Une candidature « légitime » ?

L’ancienne insoumise Raquel Garrido exprimait son amertume dimanche après-midi dans une boucle dédiée à son mouvement l’Après. « Il a consacré toute son énergie, depuis 4 ans, à empêcher qu’une autre figure insoumise (puis ex-insoumise) ne puisse être tranquillement et solidement mise en condition d’être candidate à la présidentielle. J’espère que vous saurez vous souvenir que cet homme n’a pas de parole », a-t-elle écrit.

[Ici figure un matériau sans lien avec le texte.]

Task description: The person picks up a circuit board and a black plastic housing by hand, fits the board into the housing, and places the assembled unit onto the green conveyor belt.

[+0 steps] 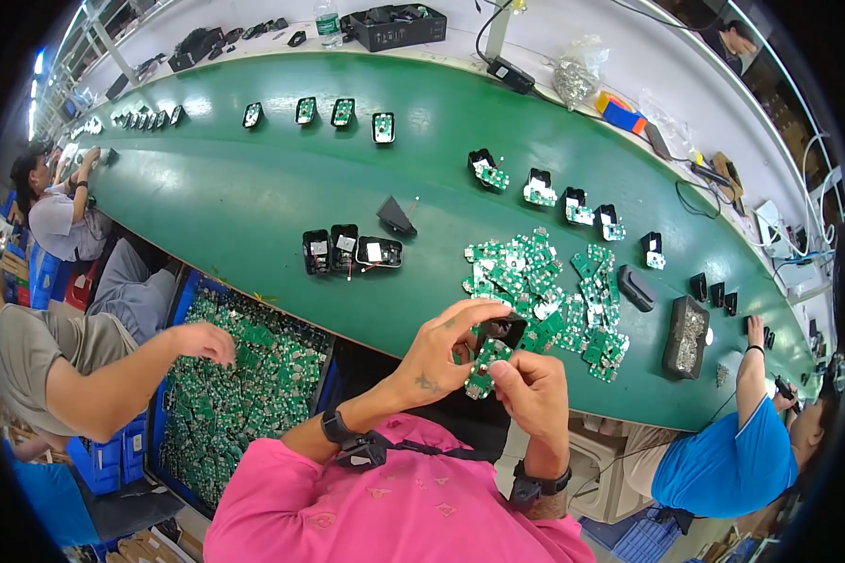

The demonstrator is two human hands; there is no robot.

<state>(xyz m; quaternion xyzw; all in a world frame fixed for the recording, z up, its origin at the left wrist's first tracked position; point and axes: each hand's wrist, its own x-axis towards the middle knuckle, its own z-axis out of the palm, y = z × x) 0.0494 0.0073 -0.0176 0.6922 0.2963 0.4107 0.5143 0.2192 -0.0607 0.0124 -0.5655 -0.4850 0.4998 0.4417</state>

Un député de gauche enfonce le clou d’un message contradictoire avec le nouveau mantra du parti « la nouvelle France » : « Pense-t-il sincèrement incarner cette aspiration peut être légitime ? Homme blanc, 75 ans, aisé, longue carrière d’homme politique, parlementaire sous Mitterrand, ministre sous Jospin ? N’est-il pas l’incarnation pure d’une autre époque ? »

« Ce qu’il cherche dès le mois de mai c’est à bloquer toute possibilité de candidature de rassemblement », tacle aussi le député Alexis Corbière, fervent défenseur de l’union, et peu convaincu des capacités du tribun insoumis à gagner seul.

« La stratégie de LFI hostile à l’unité, n’intègre pas la haute menace de l’extrême droite. Le rejet de la personne de Mélenchon risque d’être un accélérateur de la victoire du RN. La situation était bien différente en 2017 et 2022 où il a bénéficié d’un vote utile, mais cette fois-ci c’est une autre histoire. Le mandat que les gens vont donner ce sera à quelqu’un qui peut battre le RN au second tour. Et là-dessus, Jean-Luc Mélenchon n’est pas plus celui qui optimise cet impératif. Il ne facilite plus, il complique », développe-t-il.

« C’est dangereux »

Et cet autre député de gauche de renchérir : « C’est dangereux. Il n’en envisage les choses que comme il le souhaite ». Alors que, dans ce camp, les débats sur l’organisation d’une primaire s’enlisent, cette candidature automne peut-elle jouer le rôle d’électrochoc et provoquer un sursaut unitaire ?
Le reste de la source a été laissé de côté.